I’m not “secular.” That word grates on me. But I’m not exactly “religious,” either. There are “religious” Jews whose Judaism I feel very close to, and there are “secular” Jews whose Judaism I’m uncomfortable with. In short, I’m sick of these terms, that don’t really map the dividing line I want. And now I’ve figured something out: I’m an “open-window” [haloni] Jew, and my adversaries – “secular” [hiloni] Jews, “religious” Jews, if they so wish – are “shuttered” Jews. Who is an “open-window” Jew? Someone whose windows are open wide and offer a view of other Jews, other possibilities; someone who’s aware that there are other windows from which people are observing him. And the “shuttered” Jew is one whose blinds are closed. Within his sealed room he lives, not looking out, no one looking in. “One-truth!” his entire being proclaims, unaware of the shutters enclosing him. Many are the scenes he might view through his blocked windows, but himself he sees in them as in a mirror. Not me, not the other open-window Jews, who look upon his shutters through unobstructed panes. Happy am I to be an open-window Jew.105

Using poetic language and a pun on the Hebrew word for “secular” (hiloni) Zimmerman describes the “open-window” Jew, the Jew who grew up in Israel’s strictly secular environment but chose to open himself up to other identities and to return to the Jewish bookshelf. This is an intellectual, spiritual, and identity journey from “shuttered” Judaism – an insular Judaism founded on an impermeable identity – to an “open-windowed” Judaism of porous identity, able to engage in productive dialogue with Jews of all stripes. Like Buzaglo, Zimmerman takes care to emphasize that this identity is based on a clear worldview. In his case, this is a continuation of his parents’ secular identity, but with a new story added to that edifice or, in his words, new windows. The purpose of exiting one’s rigid identity is not to tear down the building, but rather to expand and open it up to new vistas.

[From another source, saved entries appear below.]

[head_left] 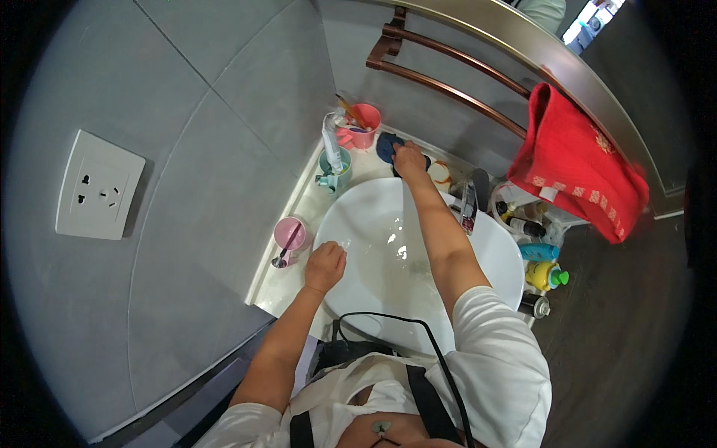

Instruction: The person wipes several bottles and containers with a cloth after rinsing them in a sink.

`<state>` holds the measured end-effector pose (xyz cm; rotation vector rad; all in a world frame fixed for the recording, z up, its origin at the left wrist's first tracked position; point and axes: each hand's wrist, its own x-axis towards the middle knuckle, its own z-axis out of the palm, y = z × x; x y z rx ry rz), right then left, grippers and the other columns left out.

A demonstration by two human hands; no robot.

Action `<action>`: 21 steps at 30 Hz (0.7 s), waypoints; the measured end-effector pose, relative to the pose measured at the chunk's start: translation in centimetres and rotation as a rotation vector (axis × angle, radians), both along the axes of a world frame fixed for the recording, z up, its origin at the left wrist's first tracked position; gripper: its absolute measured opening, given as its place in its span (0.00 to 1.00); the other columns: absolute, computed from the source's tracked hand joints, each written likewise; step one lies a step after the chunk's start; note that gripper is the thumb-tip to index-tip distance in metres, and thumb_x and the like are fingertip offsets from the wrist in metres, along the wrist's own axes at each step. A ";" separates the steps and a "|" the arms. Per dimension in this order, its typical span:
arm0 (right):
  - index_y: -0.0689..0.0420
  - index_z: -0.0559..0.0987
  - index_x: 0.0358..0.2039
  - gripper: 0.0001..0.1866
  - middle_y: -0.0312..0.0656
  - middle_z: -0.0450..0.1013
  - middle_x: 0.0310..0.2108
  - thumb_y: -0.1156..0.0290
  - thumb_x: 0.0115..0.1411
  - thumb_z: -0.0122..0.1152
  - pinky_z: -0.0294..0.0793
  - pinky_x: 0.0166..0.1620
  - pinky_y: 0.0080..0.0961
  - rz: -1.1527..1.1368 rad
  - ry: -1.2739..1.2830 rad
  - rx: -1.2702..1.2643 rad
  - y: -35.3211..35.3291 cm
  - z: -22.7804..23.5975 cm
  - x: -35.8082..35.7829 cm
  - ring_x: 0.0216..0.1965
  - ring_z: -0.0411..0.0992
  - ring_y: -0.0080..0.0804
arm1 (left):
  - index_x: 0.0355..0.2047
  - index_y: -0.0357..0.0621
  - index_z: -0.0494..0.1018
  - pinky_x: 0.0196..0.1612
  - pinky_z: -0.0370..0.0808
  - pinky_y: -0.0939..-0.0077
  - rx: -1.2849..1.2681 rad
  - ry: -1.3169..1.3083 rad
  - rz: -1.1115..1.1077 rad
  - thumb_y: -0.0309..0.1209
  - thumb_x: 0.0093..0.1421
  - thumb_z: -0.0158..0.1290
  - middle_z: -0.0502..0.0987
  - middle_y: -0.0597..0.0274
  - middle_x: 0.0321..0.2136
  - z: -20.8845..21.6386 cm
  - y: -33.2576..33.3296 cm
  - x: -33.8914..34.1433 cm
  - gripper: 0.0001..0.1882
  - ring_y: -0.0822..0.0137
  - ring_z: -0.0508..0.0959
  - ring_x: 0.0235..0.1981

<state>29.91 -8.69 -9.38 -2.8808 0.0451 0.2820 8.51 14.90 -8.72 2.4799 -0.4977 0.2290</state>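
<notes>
My right hand (409,160) reaches across the white washbasin (358,216) to its far rim. Its fingers are closed on a dark blue cloth (387,146) lying on the counter behind the basin; part of the cloth is hidden under the hand. On the basin's left rim rests my left hand (326,266), fingers curled inward, and what they may hold is hidden. Close to it stands a pink cup (290,232) with a dark-handled brush across its top. A small round white-and-brown item (439,175) sits just right of my right hand.
Teal (337,169) and coral (364,125) cups with brushing things stand at the back left. A chrome faucet (468,207) rises right of my right forearm. Bottles, including a yellow one (539,275), line the right edge. A red towel (579,164) hangs from a copper-coloured rack (455,93).
</notes>
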 end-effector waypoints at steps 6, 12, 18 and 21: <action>0.49 0.75 0.42 0.14 0.45 0.65 0.44 0.67 0.53 0.51 0.66 0.49 0.33 0.062 -0.087 -0.007 1.9 -3.2 3.1 0.49 0.62 0.43 | 0.22 0.42 0.67 0.31 0.70 0.68 0.013 -0.008 -0.007 0.26 0.47 0.52 0.69 0.59 0.26 0.3 -0.3 0.4 0.04 0.59 0.71 0.29; 0.40 0.75 0.45 0.23 0.44 0.62 0.48 0.78 0.50 0.49 0.64 0.52 0.32 0.228 0.158 0.050 3.8 -0.8 0.7 0.50 0.61 0.41 | 0.22 0.42 0.67 0.31 0.70 0.68 0.030 -0.023 -0.011 0.26 0.47 0.52 0.69 0.59 0.25 0.2 -0.2 0.4 0.04 0.59 0.71 0.28; 0.43 0.78 0.40 0.15 0.44 0.66 0.47 0.72 0.55 0.46 0.64 0.52 0.35 0.298 0.285 0.110 0.7 -0.7 0.6 0.50 0.62 0.44 | 0.22 0.42 0.67 0.31 0.70 0.67 0.014 -0.041 -0.010 0.26 0.48 0.51 0.69 0.59 0.25 0.6 -0.3 0.4 0.04 0.58 0.71 0.29; 0.51 0.77 0.40 0.15 0.49 0.69 0.45 0.73 0.52 0.48 0.66 0.49 0.36 0.294 0.313 0.025 -2.7 1.0 -0.2 0.47 0.67 0.45 | 0.22 0.42 0.68 0.32 0.70 0.67 0.041 -0.010 -0.010 0.26 0.48 0.51 0.69 0.59 0.25 0.6 -0.1 0.3 0.03 0.58 0.71 0.29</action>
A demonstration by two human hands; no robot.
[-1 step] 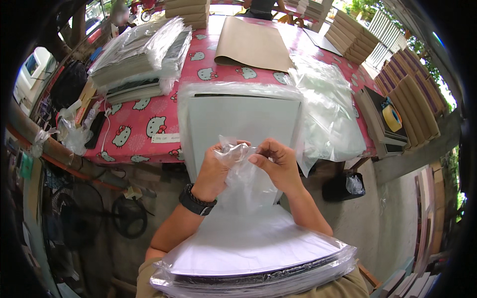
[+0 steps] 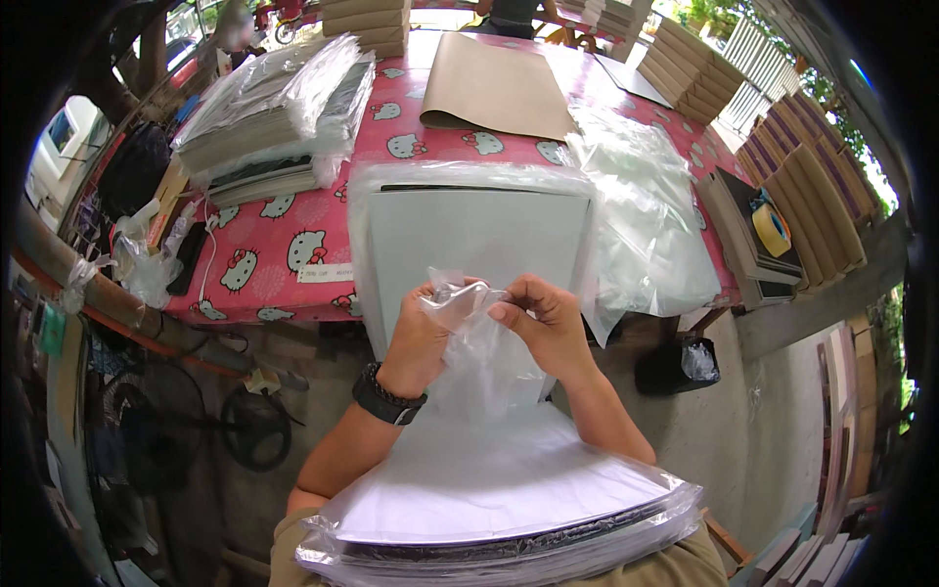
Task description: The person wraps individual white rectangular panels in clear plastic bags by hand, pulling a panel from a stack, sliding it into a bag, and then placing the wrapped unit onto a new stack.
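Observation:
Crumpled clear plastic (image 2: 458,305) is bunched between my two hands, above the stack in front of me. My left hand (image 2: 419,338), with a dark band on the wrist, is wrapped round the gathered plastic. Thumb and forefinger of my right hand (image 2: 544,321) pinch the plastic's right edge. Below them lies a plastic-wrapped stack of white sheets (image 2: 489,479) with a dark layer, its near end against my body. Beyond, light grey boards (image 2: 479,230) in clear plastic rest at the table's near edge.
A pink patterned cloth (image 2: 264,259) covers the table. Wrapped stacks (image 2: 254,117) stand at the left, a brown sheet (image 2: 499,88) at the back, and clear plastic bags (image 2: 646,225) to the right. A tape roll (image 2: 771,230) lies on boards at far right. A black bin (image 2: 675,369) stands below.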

On the religious side, much has been written about “datiyut haretzef” or “religiosity on the spectrum” as being based on a soft religious identity that engages in dialogue with other Israeli identities. Rabbi Ido Fechter expressed this effectively in his proposal not only to open windows to the religious world beyond Israeliness, but also to open the gates of Halacha itself and to create a pan-Israeli Halacha.106

As with Zimmerman, Buzaglo, Benaya and others, Fechter’s approach is based on the belief that there need be no artificial divisions between the various components of the Jewish people, all of whom are able to engage with their common heritage and together reformulate it with a view to the future. From a less rabbinical angle, Micah Goodman recently proposed seeing a religiosity and a secularism capable of talking to each other and learning from each other as “another kind of religiosity” and “another kind of secularism,” which together are creating an “Israeli middle way”:

This is not a middle way from a sectoral perspective, but rather from a supra-sectoral perspective. A Jewish religiosity that is open to the world is another kind of religiosity; diverging from conventional religious norms, it cannot be said to be a middle way within religious society. Similarly, a secularism that is tied to Judaism is another kind of secularism; it diverges from the classical conception of secularism, so it cannot be said to be a middle way within secular society. But together, these paths constitute a middle way in the culture of Israeli society as a whole.107

Goodman is describing here the porous identity of the “other” religious and secular people, those with Masorti identities that connect them to each other despite their many and varied backgrounds, lifestyles, and beliefs. Together with the Mizrahi Masortim, they are creating an alternative web of discourse for Israeli society, based on a rejection of categorical thinking, on identity porousness, and on continuous dialogue with Jewish tradition.